Write the data below out again, exactly as each line reads.
----------
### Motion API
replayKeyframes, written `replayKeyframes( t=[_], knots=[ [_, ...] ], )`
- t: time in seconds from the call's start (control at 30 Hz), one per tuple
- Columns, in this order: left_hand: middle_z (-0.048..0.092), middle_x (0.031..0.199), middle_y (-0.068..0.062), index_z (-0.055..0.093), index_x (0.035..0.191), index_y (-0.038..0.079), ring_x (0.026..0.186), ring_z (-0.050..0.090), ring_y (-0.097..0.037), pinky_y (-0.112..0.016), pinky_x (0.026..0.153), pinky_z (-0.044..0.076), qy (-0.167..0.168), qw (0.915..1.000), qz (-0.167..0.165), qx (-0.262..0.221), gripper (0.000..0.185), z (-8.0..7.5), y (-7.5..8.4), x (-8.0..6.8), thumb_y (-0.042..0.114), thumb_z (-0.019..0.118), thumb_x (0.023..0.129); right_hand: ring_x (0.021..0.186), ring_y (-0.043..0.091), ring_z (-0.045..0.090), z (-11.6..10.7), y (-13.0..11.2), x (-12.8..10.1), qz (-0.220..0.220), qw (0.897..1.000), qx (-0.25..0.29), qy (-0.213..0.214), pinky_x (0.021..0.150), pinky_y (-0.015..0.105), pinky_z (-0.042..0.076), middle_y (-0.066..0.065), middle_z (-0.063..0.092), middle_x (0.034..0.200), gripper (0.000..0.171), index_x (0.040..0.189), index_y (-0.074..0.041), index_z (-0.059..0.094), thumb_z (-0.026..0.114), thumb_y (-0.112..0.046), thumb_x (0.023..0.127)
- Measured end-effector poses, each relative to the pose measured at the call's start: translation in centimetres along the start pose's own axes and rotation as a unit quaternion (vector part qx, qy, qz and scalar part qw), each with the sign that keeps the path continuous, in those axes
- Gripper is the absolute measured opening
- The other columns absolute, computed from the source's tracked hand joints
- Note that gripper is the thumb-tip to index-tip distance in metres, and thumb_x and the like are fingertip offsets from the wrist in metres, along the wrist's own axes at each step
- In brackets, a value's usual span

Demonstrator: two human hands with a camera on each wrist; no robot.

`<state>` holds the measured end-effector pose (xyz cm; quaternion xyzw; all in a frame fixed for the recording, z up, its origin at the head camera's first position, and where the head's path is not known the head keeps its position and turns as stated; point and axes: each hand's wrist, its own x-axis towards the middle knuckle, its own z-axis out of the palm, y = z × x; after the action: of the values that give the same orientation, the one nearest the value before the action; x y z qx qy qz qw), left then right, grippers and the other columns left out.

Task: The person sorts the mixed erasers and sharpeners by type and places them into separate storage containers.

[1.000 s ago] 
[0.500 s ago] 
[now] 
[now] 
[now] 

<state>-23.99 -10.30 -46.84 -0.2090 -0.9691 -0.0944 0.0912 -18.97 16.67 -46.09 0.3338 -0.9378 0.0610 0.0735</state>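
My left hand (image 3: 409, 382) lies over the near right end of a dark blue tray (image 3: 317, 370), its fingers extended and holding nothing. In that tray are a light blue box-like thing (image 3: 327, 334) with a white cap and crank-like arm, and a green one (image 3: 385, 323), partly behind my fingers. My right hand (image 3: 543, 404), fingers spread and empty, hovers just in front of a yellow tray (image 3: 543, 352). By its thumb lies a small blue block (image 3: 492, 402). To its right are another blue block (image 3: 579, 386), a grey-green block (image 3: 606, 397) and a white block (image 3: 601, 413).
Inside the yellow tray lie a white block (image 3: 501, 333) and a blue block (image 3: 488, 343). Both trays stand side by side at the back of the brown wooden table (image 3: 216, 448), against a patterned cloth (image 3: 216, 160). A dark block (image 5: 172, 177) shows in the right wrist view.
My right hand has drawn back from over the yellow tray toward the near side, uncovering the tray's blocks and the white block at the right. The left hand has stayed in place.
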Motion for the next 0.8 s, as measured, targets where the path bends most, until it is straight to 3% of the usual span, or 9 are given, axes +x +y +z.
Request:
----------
● Task answer:
### Motion API
replayKeyframes, written `replayKeyframes( t=[_], knots=[ [_, ...] ], )`
- t: time in seconds from the call's start (control at 30 Hz), one per tuple
- Columns, in this order: left_hand: middle_z (-0.048..0.092), middle_x (0.031..0.199), middle_y (-0.068..0.062), index_z (-0.055..0.093), index_x (0.035..0.191), index_y (-0.038..0.079), ring_x (0.026..0.186), ring_z (-0.050..0.090), ring_y (-0.097..0.037), pinky_y (-0.112..0.016), pinky_x (0.026..0.153), pinky_z (-0.044..0.076), qy (-0.167..0.168), qw (0.915..1.000), qz (-0.167..0.165), qx (-0.262..0.221), gripper (0.000..0.185), z (-8.0..7.5), y (-7.5..8.4), x (-8.0..6.8), thumb_y (-0.042..0.114), thumb_z (-0.019..0.118), thumb_x (0.023..0.129); right_hand: ring_x (0.021..0.186), ring_y (-0.043..0.091), ring_z (-0.045..0.090), z (-11.6..10.7), y (-13.0..11.2), x (-12.8..10.1), qz (-0.220..0.220), qw (0.897..1.000), qx (-0.25..0.29), qy (-0.213..0.214), pinky_x (0.021..0.150), pinky_y (-0.015..0.105), pinky_z (-0.042..0.076), middle_y (-0.066..0.065), middle_z (-0.063..0.092), middle_x (0.034..0.200), gripper (0.000..0.171), index_x (0.040..0.189), index_y (-0.074..0.041), index_z (-0.059..0.094), thumb_z (-0.026..0.114), thumb_y (-0.112..0.046), thumb_x (0.023..0.127)
- Measured end-effector poses, each relative to the pose measured at the call's start: translation in centimetres along the start pose's own axes and rotation as a unit quaternion (vector part qx, qy, qz and scalar part qw), each with the sign that keeps the path continuous, in those axes
- Gripper is the absolute measured opening
- The other columns absolute, computed from the source's tracked hand joints
- Note that gripper is the thumb-tip to index-tip distance in metres, and thumb_x and the like are fingertip offsets from the wrist in metres, along the wrist's own axes at each step
- In brackets, a value's usual span

Demonstrator: two human hands with a camera on each wrist; no robot.

`<state>` holds the measured end-effector pose (xyz cm; quaternion xyzw; all in a frame fixed for the recording, z up, its origin at the head camera's first position, and where the head's path is not known the head keeps its position and turns as stated; point and axes: each hand's wrist, its own x-axis towards the middle knuckle, its own z-axis out of the palm, y = z × x; after the action: of the values that give the same orientation, the one nearest the value before the action; x y z qx qy qz qw), left then right, grippers and the other columns left out.

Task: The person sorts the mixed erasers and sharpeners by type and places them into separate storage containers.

[1.000 s ago] 
[0.500 s ago] 
[now] 
[now] 
[now] 

<state>-23.99 -10.30 -46.84 -0.2090 -0.9691 -0.0944 0.0912 -18.97 16.67 -46.09 0.3338 -0.9378 0.0610 0.0735</state>
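My left hand (image 3: 409, 382) lies over the near right end of a dark blue tray (image 3: 317, 370), its fingers extended and holding nothing. In that tray are a light blue box-like thing (image 3: 327, 334) with a white cap and crank-like arm, and a green one (image 3: 385, 323), partly behind my fingers. My right hand (image 3: 543, 404), fingers spread and empty, hovers just in front of a yellow tray (image 3: 543, 352). By its thumb lies a small blue block (image 3: 492, 402). To its right are another blue block (image 3: 579, 386), a grey-green block (image 3: 606, 397) and a white block (image 3: 601, 413).
Inside the yellow tray lie a white block (image 3: 501, 333) and a blue block (image 3: 488, 343). Both trays stand side by side at the back of the brown wooden table (image 3: 216, 448), against a patterned cloth (image 3: 216, 160). A dark block (image 5: 172, 177) shows in the right wrist view.
My right hand has drawn back from over the yellow tray toward the near side, uncovering the tray's blocks and the white block at the right. The left hand has stayed in place.
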Motion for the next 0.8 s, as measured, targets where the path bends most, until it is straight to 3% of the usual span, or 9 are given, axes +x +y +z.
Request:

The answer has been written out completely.